Peki, şiirde anlatılan hadise neydi? Sene 1943 idi... Mehabat Kürt cumhuriyeti'nin kurulduğu dönemde bu coğrafya müthiş hareketliydi. Van valiliği zamanın İçişleri Bakanı Recep Peker'in de onayıyla gizli bir karar atmıştı. Bölgede jandarmanın kontrolünde, devletle resmen ilişkisi gözükmeyecek tarzda bir çete kurulacak ve bununla hayvan kaçakçılığıyla da iştigal eden kürtlere misilleme yapılacaktı. Ancak Ankara bu kararından kısa sürede vazgeçti. Van valiliği de Özalp Kaymakamı'na çetenin dağıtılması emrini verdi. Lakin kaymakam bu işten nemalanıyordu. Toz duman içindeki günlerde 40 kadar Kürt köylüsü gözaltına alındı, ama mahkeme bunların çoğunu serbest bıraktı. Daha sonra bir sürü söylenti üzerine Genelkurmay, 3. Ordu Komutanı Mustafa Muğlalı'ya bölgeye gitmesini bildirdi. Özalp'e gelen paşanın emriyle, serbest bırakılan 35 kişi tekrar gözaltına alındı ve biri kadın biri 11 yaşında çocuk 33 kişi "dağların kuytuluk bir kenarında" kurşuna dizildiler. Bu olay duyulmasına rağmen işlem yapılmadı. Ancak 1946'da çok partili dönemle birlikte tekrar gündeme geldi. Yargılanan Muğlalı, önce ölüm cezasına ardından da hafifletici nedenlerle 20 yıl hapis cezasına çarptırıldı. Karar askeri yargıtay tarafından bozuiduysa da, Muğlalı yeni yargılama başlamadan 11 Aralık 1951 tarihinde cezaevinde öldü.
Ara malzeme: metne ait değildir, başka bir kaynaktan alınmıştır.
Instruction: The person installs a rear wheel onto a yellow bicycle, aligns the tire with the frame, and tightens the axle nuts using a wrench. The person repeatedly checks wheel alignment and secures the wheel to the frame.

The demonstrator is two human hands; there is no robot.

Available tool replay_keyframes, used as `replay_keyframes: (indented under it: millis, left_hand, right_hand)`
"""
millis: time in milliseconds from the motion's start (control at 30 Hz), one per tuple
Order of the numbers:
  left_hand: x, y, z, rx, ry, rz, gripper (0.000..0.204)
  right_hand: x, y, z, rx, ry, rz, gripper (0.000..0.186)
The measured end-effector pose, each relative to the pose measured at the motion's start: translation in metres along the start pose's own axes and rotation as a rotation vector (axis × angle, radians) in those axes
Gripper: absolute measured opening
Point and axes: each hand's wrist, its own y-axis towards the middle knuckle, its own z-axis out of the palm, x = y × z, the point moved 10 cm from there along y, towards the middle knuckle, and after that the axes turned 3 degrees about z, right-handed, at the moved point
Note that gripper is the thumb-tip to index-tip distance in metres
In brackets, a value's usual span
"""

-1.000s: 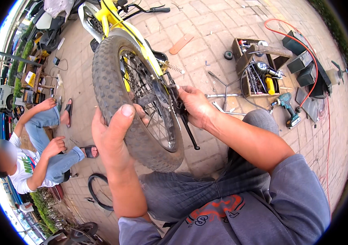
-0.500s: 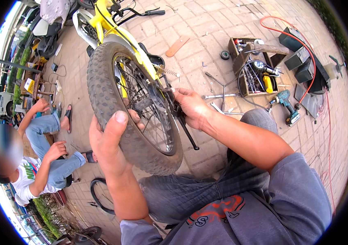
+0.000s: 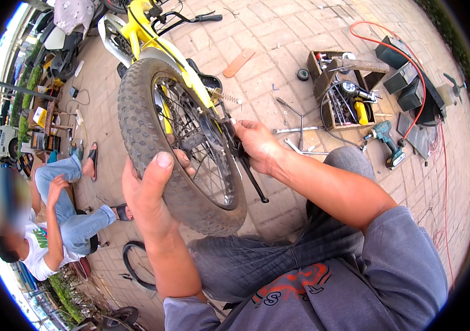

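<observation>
A yellow bicycle frame point(image 3: 185, 66) lies in front of me, its fat knobby tyre point(image 3: 138, 107) facing me. My left hand point(image 3: 155, 179) is closed round the tyre's near left part, thumb on the tread and fingertips reaching in past the rim by the spokes. At the right side of the wheel, my right hand point(image 3: 257, 143) has its fingers pinched together near the axle end of the frame. Whatever lies between those fingers is too small and hidden to name. Just below that hand a black kickstand point(image 3: 254, 179) sticks out, and a coil spring point(image 3: 228, 98) shows above it.
To the right stand a wooden toolbox point(image 3: 327, 113) of tools, a cordless drill point(image 3: 388, 144) and dark battery blocks point(image 3: 403, 80) with an orange hose point(image 3: 392, 43). A three-armed wrench point(image 3: 302, 118) lies on the paving. At left sits another person point(image 3: 58, 220), near a black tyre point(image 3: 130, 265).
The seated person at left has shifted, lowering a raised arm and bringing a hand to the knee. My hands and the wheel have hardly moved.
</observation>
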Motion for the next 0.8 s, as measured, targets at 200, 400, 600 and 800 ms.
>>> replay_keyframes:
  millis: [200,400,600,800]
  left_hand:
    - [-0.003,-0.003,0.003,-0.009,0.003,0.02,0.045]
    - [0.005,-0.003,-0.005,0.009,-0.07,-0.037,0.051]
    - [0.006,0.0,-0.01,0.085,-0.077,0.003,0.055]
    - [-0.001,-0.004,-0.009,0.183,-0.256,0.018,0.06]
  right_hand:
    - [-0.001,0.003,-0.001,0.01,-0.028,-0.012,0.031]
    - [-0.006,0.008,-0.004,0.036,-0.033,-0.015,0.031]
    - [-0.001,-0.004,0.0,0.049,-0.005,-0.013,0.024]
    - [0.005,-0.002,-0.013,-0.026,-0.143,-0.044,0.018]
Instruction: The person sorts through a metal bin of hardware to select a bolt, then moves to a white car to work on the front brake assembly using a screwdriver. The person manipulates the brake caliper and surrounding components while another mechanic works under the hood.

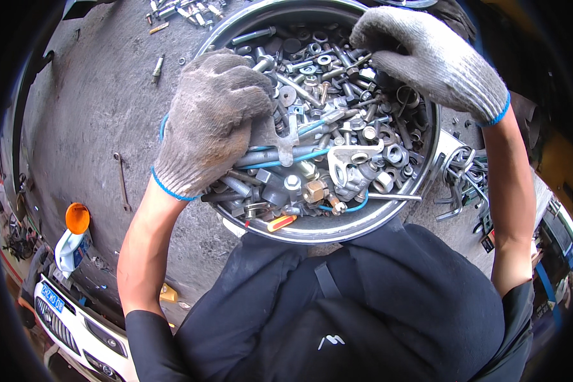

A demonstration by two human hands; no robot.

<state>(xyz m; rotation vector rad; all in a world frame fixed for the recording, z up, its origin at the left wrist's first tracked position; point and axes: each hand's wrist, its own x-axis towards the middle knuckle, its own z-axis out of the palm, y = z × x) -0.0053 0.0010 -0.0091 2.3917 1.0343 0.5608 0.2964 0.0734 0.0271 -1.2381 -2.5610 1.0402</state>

Peki kimdi bu paşa? Birinci Dünya Ssavaşı'nda her cephede harp etmiş, işgal yıllarında Ankara'ya adı önceden "zabitan" olan "yavuz grubu”nda istihbarat ve cephane akıtan gruba komuta etmiş, Menemen ayaklanması sonrasında kurulan İstiklal Mahkeme'sine başkan olarak tayin edilmişti. 28 Şubat döneminde TSK Muğlalı'nın naaşını şehitliğe naklettirdi ve Genelkurmay bahçesindeki "ölmezler yolu"na da heykelini diktirdi.
2004 yılında ise Özalp İlçesi’ndeki jandarma sınır taburunun adı Mustafa Muğlalı kıstası oldu. Paşa, savunmasında, "kürtlere ilişkin davranışları normal kurallar altında çözmek imkansızdır," demişti. Muğlalı Paşa, yargılanması boyunca bütün sorumluluğu üzerine almış ve zamanın hükümetini hiçbir şekilde suçlamamıştı. Yaptıklarını uzun süre reddeden Muğlalı, sonlara doğru, "bu memur ve subaylara ben emir verdim, onların bir suçu yoktur..." demesi nedeniyle basında ve çeşitli çevrelerde takdir toplamıştı.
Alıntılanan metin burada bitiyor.